Task goal:
Which of the lines in the listing that follows hold "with"? Pull each one out.

Supplied material:
----
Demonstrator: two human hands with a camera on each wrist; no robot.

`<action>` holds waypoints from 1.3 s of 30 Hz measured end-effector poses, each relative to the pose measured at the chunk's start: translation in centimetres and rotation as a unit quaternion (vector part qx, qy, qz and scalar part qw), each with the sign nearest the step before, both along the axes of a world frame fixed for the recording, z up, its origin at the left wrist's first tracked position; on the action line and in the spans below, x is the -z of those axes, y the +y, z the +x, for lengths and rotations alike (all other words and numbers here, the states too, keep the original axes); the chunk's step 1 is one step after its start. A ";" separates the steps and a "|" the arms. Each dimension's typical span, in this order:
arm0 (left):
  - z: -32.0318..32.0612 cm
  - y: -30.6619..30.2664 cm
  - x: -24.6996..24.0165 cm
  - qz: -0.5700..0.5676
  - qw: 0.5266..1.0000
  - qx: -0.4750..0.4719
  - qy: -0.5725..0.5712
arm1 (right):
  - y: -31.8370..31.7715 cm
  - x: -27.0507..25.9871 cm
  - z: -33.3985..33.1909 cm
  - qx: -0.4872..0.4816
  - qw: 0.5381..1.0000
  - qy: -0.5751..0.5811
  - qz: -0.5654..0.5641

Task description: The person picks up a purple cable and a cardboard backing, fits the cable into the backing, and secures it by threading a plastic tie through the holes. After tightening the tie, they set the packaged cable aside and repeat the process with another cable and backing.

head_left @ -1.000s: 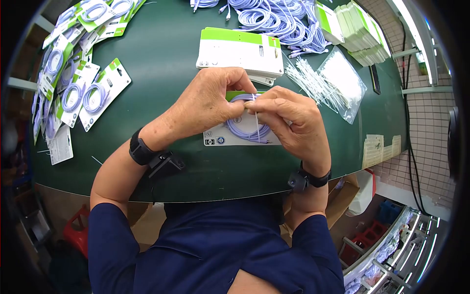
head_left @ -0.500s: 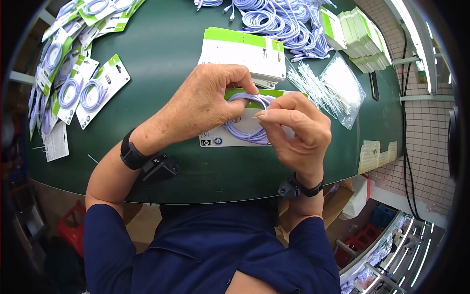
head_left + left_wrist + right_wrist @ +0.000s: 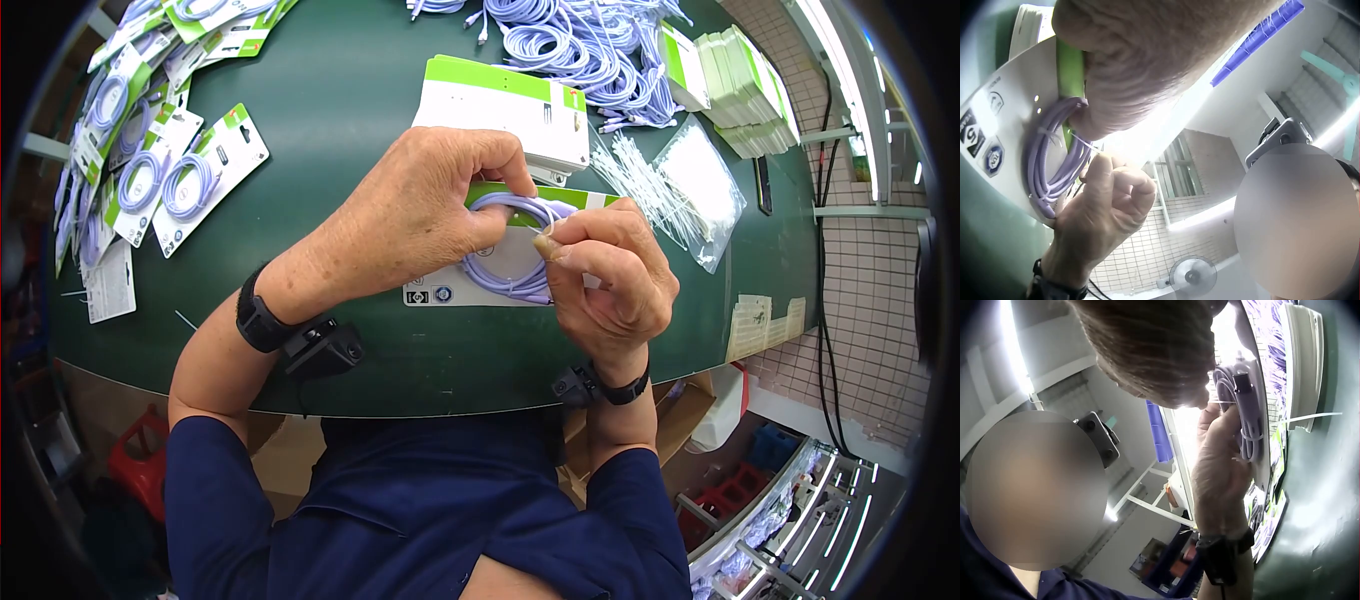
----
Completed task:
Demonstrator: two human hands with a camera on each wrist; no robot.
`<action>` holds waypoints from 1.3 s of 30 Hz measured end-effector poses, each relative to the pose measured at the chunk's start: translation in centimetres and rotation as a unit quaternion (vector part qx, qy, qz and scalar part qw), each with the sign nearest the step before, both along the axes of a world frame fixed for the recording, z up, its origin at the left wrist's first tracked position; on the action line and in the spans below, x is the -z of those axes, y the +y, z the +x, for lengths and rotations alike (all other words and numbers here, the states too, keep the original axes); the chunk's step 1 is one step after its start. A ";" separates the steps and a "|" the arms. Each dimension's typical span, in this order:
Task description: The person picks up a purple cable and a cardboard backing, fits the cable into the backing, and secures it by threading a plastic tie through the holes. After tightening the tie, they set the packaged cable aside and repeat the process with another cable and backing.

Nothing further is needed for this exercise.